Could you please change the name to Hoyos' method? Barcelo is my second surname, which works much like the middle initial in english. -- DrJones 10:28, 21 May 2005 (UTC)

I already put an encouraging comment and suggested he post it to Usenet at Talk: Quicksort implementations. I have nothing against the guy, but of course we're not putting original research in the article. It's still cool that he wrote it up though and I'd encourage him to pursue these ideas and show them to people. If it does end up in a paper somewhere, we really could add it then. Deco 23:33, 21 May 2005 (UTC)
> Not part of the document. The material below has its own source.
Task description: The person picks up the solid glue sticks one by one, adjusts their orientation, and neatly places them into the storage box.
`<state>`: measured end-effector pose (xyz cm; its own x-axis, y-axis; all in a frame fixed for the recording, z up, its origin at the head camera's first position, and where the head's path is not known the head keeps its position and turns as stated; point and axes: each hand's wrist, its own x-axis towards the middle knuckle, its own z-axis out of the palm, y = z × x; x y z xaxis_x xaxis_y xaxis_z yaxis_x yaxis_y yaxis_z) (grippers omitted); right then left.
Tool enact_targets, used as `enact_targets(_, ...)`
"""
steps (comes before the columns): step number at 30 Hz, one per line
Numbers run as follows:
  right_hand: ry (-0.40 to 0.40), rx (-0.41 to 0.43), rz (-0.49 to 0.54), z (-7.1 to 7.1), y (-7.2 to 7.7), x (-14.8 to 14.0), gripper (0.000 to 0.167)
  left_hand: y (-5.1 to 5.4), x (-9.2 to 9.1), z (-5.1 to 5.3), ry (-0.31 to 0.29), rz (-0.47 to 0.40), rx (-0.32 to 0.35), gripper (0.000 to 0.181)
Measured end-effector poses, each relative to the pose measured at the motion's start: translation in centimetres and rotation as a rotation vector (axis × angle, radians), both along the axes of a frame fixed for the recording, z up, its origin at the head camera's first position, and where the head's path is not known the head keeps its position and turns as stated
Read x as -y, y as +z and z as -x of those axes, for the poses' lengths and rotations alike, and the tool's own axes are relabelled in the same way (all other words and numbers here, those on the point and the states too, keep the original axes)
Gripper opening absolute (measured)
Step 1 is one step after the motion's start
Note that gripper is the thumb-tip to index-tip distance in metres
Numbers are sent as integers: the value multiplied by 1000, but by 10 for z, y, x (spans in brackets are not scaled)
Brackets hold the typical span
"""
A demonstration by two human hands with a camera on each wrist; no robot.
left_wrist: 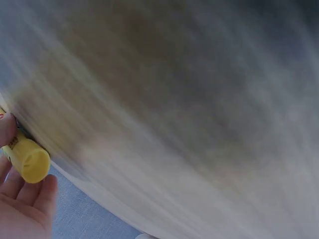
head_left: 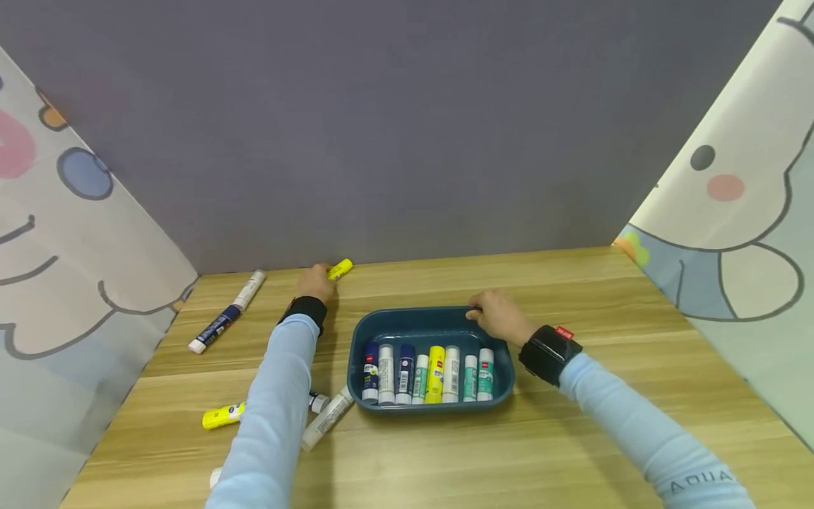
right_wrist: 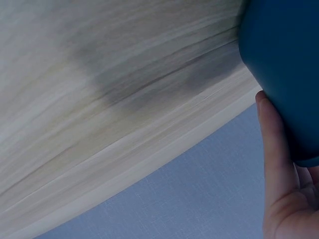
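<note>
At the back of the table, my left hand (head_left: 316, 283) pinches a yellow glue stick (head_left: 340, 269) between thumb and fingers. The left wrist view shows the round end of this yellow glue stick (left_wrist: 30, 159) poking out of the hand. With my right hand (head_left: 500, 316) I grip the back right rim of a dark teal plastic bin (head_left: 420, 324). Several glue sticks stand in a row along its front side, among them navy (head_left: 405, 375), white (head_left: 386, 375), green (head_left: 485, 375) and yellow (head_left: 435, 375) ones. In the right wrist view, fingers lie against the bin's outer wall (right_wrist: 289, 74).
On the left lie a white glue stick (head_left: 249, 288) and a navy glue stick (head_left: 217, 327), end to end. Another yellow one (head_left: 222, 416) is partly behind the left sleeve. A white glue stick (head_left: 327, 418) touches or nearly touches the bin's front left corner. A grey panel (head_left: 407, 141) stands behind.
</note>
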<state>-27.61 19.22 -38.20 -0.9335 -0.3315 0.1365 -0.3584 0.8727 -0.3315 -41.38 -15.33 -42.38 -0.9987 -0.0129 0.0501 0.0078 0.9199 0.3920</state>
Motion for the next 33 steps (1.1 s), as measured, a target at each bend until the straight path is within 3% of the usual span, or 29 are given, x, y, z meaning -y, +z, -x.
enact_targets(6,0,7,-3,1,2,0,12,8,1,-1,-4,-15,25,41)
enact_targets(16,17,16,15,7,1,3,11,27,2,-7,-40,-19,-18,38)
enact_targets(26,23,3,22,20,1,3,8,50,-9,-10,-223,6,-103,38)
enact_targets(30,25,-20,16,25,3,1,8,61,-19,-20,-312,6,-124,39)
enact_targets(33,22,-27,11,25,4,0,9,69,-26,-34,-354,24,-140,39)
My bad :) As Fredrik pointed out, that was all my misunderstanding. Deco, I should have known what kind of person you are by now. Also I missed Talk:Quicksort implementations. I was unaware of that article. -- Taku 23:49, May 21, 2005 (UTC)

Just a detail. For test purposes, sort routines are shown sorting an array of simple integers or the like. In usage, there is in general a data aggregrate (a "record", perhaps, in other terminology) being sorted on the basis of some aspect of the aggregrate, the key, which might be an integer (or a string of integers, or a text string, or whatever) which has its value stored in the pivot variable v (as distinct to using an index to the location in the array: the values in the array are going to be moved). Well, if there is a plan to take advantage of the "space" available by copying out the pivot's key value, this space is only fully available if the associated data is copied out as well. Having a pivot key whose value is not necessarily one of the values in the array being sorted but one chosen via computation (if the keys are amenable to computation) such as PivotKey:=(A[Left].Key + A[Right].Key)/2 or otherwise are further variants. NickyMcLean 21:38, 9 October 2006 (UTC)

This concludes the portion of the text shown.